Сердитый, мокрый, Иван проворчал было:
— Как поедете одни? Собьётесь с дороги. В болоте завязнете...
— Я тут каждую тропинку знаю, — заверил Есенин. — А то так в лесу остановимся и переждём до утра — нам торопиться некуда...
Когда Есенин на другой день к вечеру вернулся домой, он вроде бы не узнал мать, она как будто опала вся, как будто постарела, странная осенняя желтизна прильнула к её щекам — так изменила её прошедшая грозовая ночь.
Она не обмолвилась ни словом, пропуская его мимо — в амбар. Лишь в глазах её стоял плач без слёз.
Есенин сел к столу и положил перед собой руки. Он был бледен, чувствовал сильное утомление. Ему было жаль мать, жаль, как никогда, — он ощущал её сердечную боль... Как часто случалось, сама собой сложилась фраза: «Эх ты, ночь! Что ты, ночь, наковеркала?..» — и улыбнулся иронически — любил обжигающие новизной слова, образы...
Мать тихо позвала его, и он, как бы очнувшись, вышел к ней. Склонив голову набок, она глядела на него долго и как-то сострадательно. Потом сказала:
— Серёжа, сынок, поезжай к отцу.
— Хорошо, мама, — ответил он поспешно, словно только и ждал этой её просьбы. — Завтра уеду...
...И вот к крыльцу избы дядя Саша подогнал подводу — надо отбывать к новому пристанищу.
— Выноси грузы, племянничек! — крикнул дядя Саша с насмешкой. — Боюсь, на одной лошади-то не довезём. Писанины на подвоза, чай, накатал.
Есенин засмеялся невесело.
— Да уж накатал! Тебе за год не осилить. — Он уложил в передок телеги сколоченный из фанеры чемодан с углами, обитыми жестью, цветистый узел с едой, на солому бросил пальто — вот и вся его поклажа.
Наступил час расставания. В проулке собрались бабы из соседних дворов, родичи... В сторонке, опершись на подог[21]
, отполированный ладонями до глянца, стоял дед, растроганный и насмешливый.Дядя Саша хитровато, с ухмылкой подмигнул племяннику:
— А барыня-то неужель не придёт проводить?
Татьяна Фёдоровна строго оборвала его:
— Прикуси язык! Больно весел без меры!..
Есенин невольно покосился на белый дом, строгий и безмолвный.
Татьяна Фёдоровна заторопилась:
— Трогай, Саша. — Она перекрестила сына. — Дай тебе Бог счастья. — Погладила по волосам, поцеловала. — Пиши нам почаще, сынок.
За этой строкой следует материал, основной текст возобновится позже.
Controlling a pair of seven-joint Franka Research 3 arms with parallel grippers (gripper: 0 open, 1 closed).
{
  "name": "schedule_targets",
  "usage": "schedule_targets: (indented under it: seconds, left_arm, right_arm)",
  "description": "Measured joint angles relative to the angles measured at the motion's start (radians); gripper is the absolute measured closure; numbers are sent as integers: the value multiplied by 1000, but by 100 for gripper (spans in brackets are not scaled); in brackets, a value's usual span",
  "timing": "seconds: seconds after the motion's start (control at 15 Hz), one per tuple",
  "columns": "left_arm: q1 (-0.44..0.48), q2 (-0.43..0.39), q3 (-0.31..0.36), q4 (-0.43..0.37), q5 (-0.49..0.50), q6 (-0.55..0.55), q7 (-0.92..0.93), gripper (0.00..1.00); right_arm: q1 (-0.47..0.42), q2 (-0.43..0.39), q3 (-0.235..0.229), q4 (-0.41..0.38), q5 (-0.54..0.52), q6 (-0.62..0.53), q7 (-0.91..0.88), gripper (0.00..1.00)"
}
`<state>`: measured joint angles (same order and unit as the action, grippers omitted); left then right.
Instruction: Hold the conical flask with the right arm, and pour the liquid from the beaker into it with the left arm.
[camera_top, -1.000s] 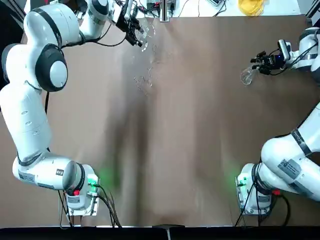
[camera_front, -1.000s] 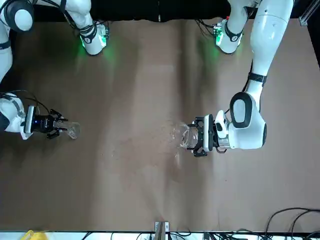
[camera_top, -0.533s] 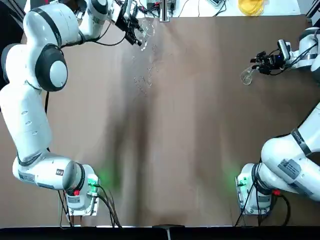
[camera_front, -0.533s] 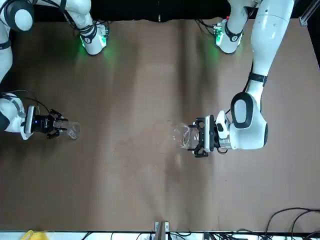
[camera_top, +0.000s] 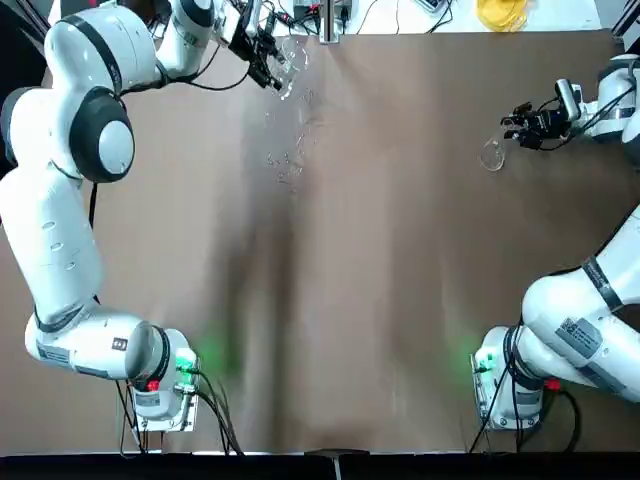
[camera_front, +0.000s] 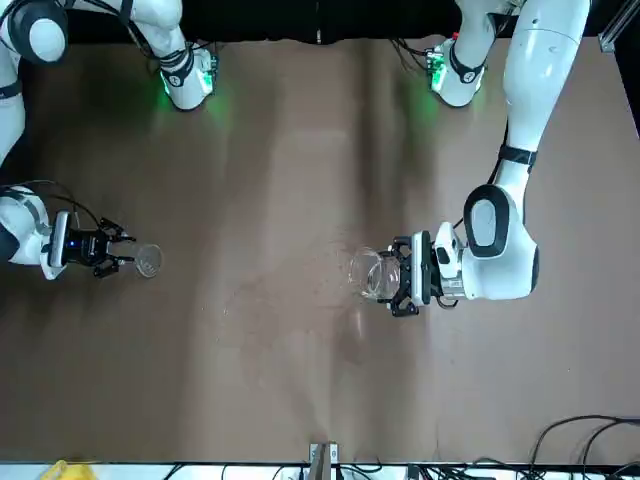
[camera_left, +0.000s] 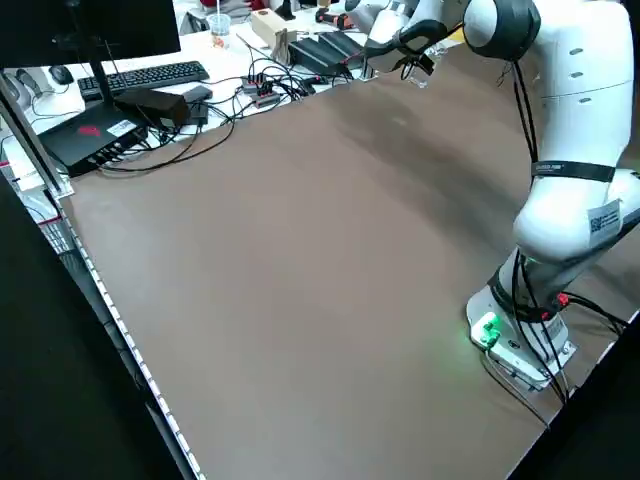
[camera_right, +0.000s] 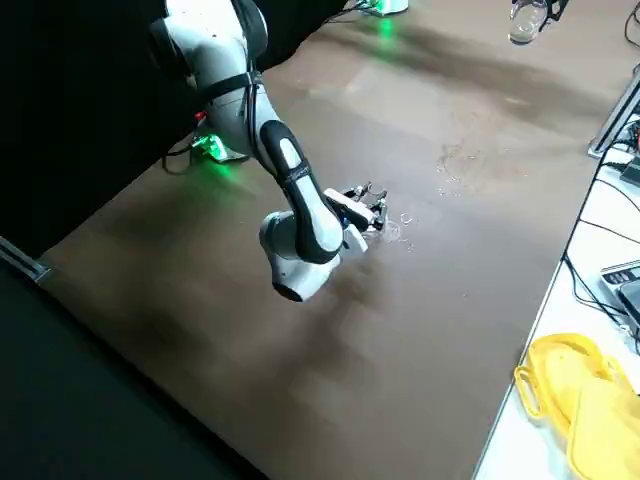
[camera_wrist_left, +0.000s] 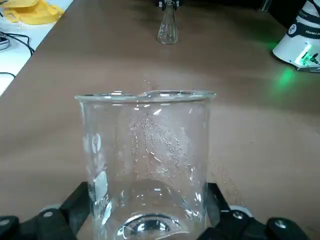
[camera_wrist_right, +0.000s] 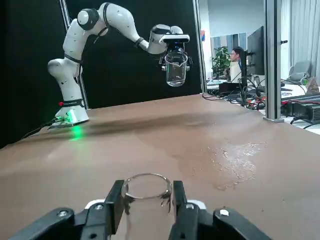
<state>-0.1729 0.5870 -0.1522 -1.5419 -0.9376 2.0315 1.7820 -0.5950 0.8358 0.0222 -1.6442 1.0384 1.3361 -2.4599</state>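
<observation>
Change: since a second ago both arms have shifted only slightly; the left gripper has carried its glass a touch further toward the far table edge.
Left gripper: black two-finger left gripper (camera_front: 408, 276), jaws closed on the clear straight-sided glass beaker (camera_wrist_left: 147, 165), held upright and off the brown table (camera_top: 400, 280); a little liquid sits at its bottom.
Right gripper: black two-finger right gripper (camera_front: 112, 250), fingers pressed to the narrow neck of the small clear tapering conical flask (camera_front: 148, 261), which stands on the table just ahead of its fingertips.
Key relation: from the beaker, the flask (camera_wrist_left: 167, 27) lies well apart, straight ahead across the table, its long axis vertical and mouth upward; only the left arm can close that gap.
Spill: scattered droplets (camera_wrist_right: 235, 160) lie on the table between the two grippers, nearer the left one.
Judgement: pouring has not begun; the beaker's lip must first travel above the flask mouth.
</observation>
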Motion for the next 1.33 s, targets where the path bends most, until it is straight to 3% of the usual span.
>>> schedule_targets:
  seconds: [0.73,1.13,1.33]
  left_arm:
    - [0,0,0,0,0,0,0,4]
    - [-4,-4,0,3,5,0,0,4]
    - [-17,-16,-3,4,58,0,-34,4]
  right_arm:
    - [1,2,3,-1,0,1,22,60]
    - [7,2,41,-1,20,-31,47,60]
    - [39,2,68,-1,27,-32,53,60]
Отца слушайся...
Есенин обнял деда и вдруг всхлипнул. Борода деда щекотнула ему шею — как в детстве. Дед, довольный, улыбчивый, будто грозя кому-то, взмахнул корявым костистым кулаком, не злобно, а так, для порядка:
— Гляди, не трусь там в Москве! Держись крепче, помни, что ты — мой внук! И знай: плохую лошадь вор не уведёт. — И легонько оттолкнул от себя внука. — Езжай с Богом!
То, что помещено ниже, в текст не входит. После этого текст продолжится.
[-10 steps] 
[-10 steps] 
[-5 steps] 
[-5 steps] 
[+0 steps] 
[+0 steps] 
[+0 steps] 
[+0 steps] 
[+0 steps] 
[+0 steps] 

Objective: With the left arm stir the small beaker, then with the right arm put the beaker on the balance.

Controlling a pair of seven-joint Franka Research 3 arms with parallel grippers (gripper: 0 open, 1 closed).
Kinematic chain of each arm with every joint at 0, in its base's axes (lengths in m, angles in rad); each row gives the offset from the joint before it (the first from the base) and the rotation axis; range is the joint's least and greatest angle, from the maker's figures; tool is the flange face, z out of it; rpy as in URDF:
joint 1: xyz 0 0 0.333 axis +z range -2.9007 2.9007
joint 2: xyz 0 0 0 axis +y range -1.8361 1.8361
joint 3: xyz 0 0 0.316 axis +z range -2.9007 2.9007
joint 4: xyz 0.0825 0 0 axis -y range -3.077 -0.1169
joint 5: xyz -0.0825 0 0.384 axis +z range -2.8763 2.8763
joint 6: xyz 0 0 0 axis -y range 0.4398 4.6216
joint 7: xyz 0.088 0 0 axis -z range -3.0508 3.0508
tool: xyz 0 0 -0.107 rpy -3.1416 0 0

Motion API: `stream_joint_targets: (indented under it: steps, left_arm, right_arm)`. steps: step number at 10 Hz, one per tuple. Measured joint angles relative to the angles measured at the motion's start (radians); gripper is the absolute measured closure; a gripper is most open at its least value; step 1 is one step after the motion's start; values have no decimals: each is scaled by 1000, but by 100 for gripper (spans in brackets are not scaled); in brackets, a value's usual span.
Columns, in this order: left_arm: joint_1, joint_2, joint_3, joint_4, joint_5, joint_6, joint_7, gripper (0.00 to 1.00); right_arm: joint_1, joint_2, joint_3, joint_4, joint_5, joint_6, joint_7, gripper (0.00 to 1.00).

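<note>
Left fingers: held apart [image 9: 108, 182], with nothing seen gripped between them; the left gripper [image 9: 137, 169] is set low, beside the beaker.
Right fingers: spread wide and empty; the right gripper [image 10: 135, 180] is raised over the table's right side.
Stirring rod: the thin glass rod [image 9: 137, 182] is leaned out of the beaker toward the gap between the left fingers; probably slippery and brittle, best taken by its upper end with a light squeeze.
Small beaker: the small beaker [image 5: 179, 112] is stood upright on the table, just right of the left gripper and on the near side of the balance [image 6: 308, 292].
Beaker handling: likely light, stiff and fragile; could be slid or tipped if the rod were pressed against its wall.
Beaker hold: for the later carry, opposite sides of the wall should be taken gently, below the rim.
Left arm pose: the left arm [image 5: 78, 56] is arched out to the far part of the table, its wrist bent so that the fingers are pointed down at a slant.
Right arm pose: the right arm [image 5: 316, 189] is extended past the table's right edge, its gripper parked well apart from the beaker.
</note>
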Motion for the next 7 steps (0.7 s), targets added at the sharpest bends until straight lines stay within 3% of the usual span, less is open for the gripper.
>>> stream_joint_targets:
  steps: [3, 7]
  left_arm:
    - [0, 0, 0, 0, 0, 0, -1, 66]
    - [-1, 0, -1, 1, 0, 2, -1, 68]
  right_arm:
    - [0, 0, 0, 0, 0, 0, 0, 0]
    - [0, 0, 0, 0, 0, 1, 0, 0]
Есенин поцеловал всех женщин, стоящих в проулке. Дядя Саша хлыстнул лошадь. Сытая, резвая, она сразу же взяла рысь. Мелькнули резные нарядные наличники, проплыли серые избы, выстроившиеся в длинный ряд... Потом подвода свернула на выезд, зарябили в глазах изгороди с перекинутыми через них ветвями садов, и — вот оно, поле. Есенин оглянулся: прощай, село! Что его ждало впереди? Может быть, слава поэта, может, ночлежки, прокуренные кабаки, безвестность...
— Нет, — сказал он вслух и повторил громче, уверенней: — Нет. Моя слава со мной, на дне этого фанерного чемодана. Завёрнутые в бумагу, увязанные бечёвкой, таятся мои сокровища!
Ураганными рывками билось в груди счастье: скорей в Москву, к Воскресенскому!